In such a moment 'homes' often become no more than 'houses.'
but I cannot bear the imagining of Rima Robert and Alison being without a home ... left only with a house. The foundations of hospitality go too deep in them in their place of belonging for 'home' to be lost.
As I prayed for them all today it felt to me as if a robber had posted a calling card through their front door and said 'I might be back anytime soon.' This may be an unfair image for the UK Border Agency or the Home Secretary but it is what came to me. And it came on the day when Wales celebrates its patron Saint, David. It seemed significant that Robert and Alison live as a Columban Home ... offering sanctuary ... as part of their commitment to the Rule of the Iona Community and it seems to me that whether it was Columba or David no-one I know is more in need of the protection of the saints, the angels, and all the host of heaven than this family. If St David could make the ground grow beneath him so better to speak to his congregation ... perhaps another miracle today ... that the words and prayers of those who have written and petitioned and spoken out would be raised high so that those in power and authority could hear better and respond well by doing what is right...

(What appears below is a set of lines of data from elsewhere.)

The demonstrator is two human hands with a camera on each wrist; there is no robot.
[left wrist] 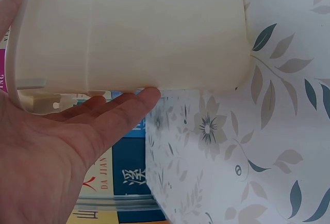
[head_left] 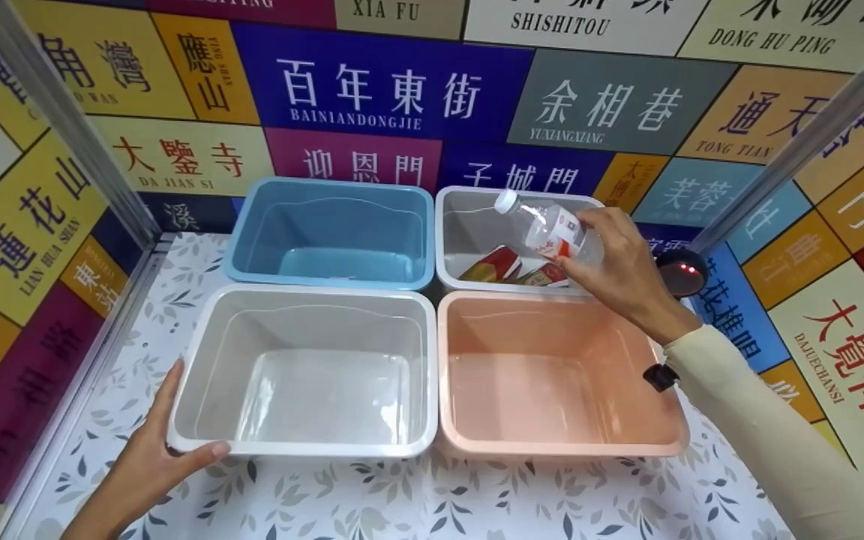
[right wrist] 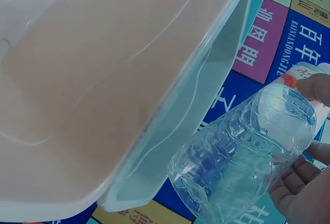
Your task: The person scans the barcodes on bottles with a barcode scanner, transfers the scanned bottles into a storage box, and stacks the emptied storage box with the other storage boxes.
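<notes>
Over the back right grey bin (head_left: 469, 225), my right hand (head_left: 623, 270) grips a clear plastic bottle (head_left: 541, 221). The bottle is tilted, its white cap towards the upper left, and bears a white and red label. Its ribbed body shows in the right wrist view, with the thumb and fingers around the label end. My left hand (head_left: 143, 465) rests against the front left corner of the white bin (head_left: 304, 448). Its thumb lies at the front rim; its fingers extend along the outer side wall, as the left wrist view also shows.
Red and green packets (head_left: 493, 264) lie inside the grey bin. A blue bin (head_left: 327, 281) stands at back left, an orange bin (head_left: 563, 448) at front right. A dark round device with red lights (head_left: 681, 272) sits by the right wrist. Printed panels surround the leaf-patterned table (head_left: 372, 499).
</notes>
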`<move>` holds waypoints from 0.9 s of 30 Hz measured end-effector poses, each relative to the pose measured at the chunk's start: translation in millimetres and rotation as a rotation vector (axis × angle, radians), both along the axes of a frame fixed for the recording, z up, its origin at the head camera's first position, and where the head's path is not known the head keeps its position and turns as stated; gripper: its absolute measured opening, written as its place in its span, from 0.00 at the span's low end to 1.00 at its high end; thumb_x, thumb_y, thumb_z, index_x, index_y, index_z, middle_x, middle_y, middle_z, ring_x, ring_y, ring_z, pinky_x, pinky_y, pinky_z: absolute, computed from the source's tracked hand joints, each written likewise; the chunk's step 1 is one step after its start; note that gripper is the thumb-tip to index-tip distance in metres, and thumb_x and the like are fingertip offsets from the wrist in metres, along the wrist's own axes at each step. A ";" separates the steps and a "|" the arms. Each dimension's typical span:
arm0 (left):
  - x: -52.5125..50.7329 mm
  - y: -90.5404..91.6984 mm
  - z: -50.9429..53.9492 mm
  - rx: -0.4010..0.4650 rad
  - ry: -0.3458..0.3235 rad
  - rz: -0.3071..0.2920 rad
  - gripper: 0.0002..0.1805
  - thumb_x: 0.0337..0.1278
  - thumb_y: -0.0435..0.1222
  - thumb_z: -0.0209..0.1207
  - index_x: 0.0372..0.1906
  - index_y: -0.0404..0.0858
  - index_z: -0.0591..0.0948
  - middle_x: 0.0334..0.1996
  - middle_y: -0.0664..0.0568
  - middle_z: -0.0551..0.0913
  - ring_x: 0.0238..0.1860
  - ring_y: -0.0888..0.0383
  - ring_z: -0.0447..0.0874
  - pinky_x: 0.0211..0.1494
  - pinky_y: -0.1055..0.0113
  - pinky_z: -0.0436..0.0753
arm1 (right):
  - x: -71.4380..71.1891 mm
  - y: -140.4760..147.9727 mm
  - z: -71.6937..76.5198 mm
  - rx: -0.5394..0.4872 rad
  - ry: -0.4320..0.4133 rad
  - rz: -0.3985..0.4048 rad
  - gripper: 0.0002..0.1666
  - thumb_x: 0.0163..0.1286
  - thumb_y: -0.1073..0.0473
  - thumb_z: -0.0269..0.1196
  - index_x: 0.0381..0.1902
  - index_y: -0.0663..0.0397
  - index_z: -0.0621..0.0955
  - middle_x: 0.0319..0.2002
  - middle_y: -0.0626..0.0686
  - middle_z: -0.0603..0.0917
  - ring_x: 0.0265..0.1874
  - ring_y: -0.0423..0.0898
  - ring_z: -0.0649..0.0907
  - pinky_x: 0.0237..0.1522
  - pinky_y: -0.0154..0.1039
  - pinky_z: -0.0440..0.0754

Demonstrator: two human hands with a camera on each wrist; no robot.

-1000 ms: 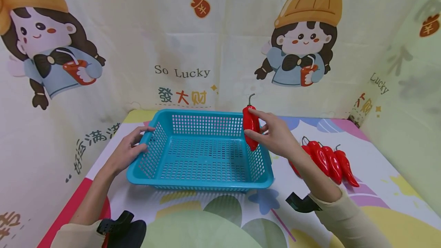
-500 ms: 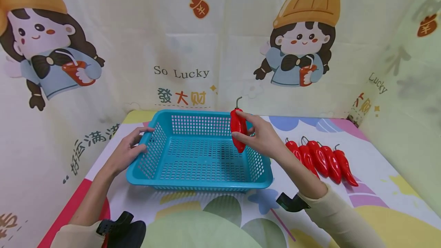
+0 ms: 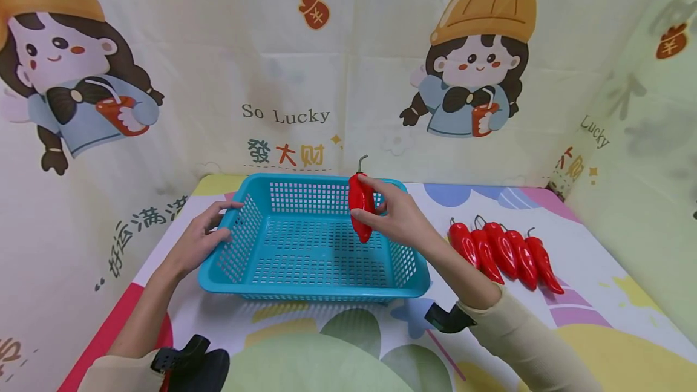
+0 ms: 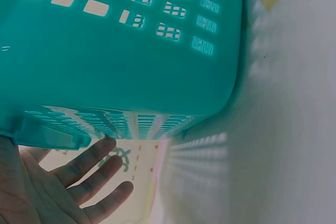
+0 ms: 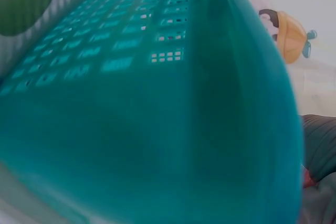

So today I did in private what I managed to avoid twice in the pulpit yesterday ... I wept for them. Psalm 121, the text for yesterday evening, promises that God will watch over us ... not that no bad thing will happen, but that God who made both heaven and earth is present even in the apparent absence ... in the darkness ... in the silence ... and so I bowed and knelt and offered my hopes and fears but as RS Thomas once said: for one who knelt no word came.
Except perhaps the word to keep on kneeling
and believing that goodness remains stronger than evil
1 comment:
I join in praying that nothing will happen to this family; that their home will remain a place of safety.
Who knows, as we pray the number of angels guarding this fdamily might increase.